The back side is where Logitech earns the price tag. It pushes RGB onto the wall behind you, which doubles as eye-strain-reducing bias light during work and as on-camera color separation during streams. LIGHTSYNC syncs it to other Logitech G gear if you’re already in that ecosystem. If you’re not, you can set a static color and forget it. Either way, it solves a real problem — the dark void behind a streamer’s head — without buying a second product.

Litra Beam LX vs Elgato Key Light Air

The Key Light Air is cheaper, brighter at peak (around 1400 lumens), and mounts off the back of your desk on a clamp arm. The Litra Beam LX is dimmer up front but adds the rear RGB and uses a freestanding base instead of a clamp. If your desk doesn’t take a clamp, or if you want bias lighting in the same purchase, the LX wins. If you only care about maximum face brightness and already have a clampable desk, the Key Light Air is the better dollar.

Build and Daily Use

The stand telescopes from short (good for low webcam framing) to about monitor height.
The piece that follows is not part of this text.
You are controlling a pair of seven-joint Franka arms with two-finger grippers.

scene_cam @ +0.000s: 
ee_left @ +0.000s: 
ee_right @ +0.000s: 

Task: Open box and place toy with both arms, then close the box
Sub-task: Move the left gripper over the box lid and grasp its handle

On-device buttons mean you don’t have to open G HUB to dim it before a call. USB-C power is welcome. The base is solid enough to keep it upright but takes up real desk footprint — plan for it.

Who Should Buy This

Buy the Litra Beam LX if you stream or take video calls from a desk that can’t accept a clamp arm, or if you specifically want bias lighting and a key light in one purchase. Skip it if you already own a Key Light Air and your background is fine — the upgrade isn’t worth $100. Streamers in the Logitech G ecosystem who’ll actually use LIGHTSYNC get the most out of it.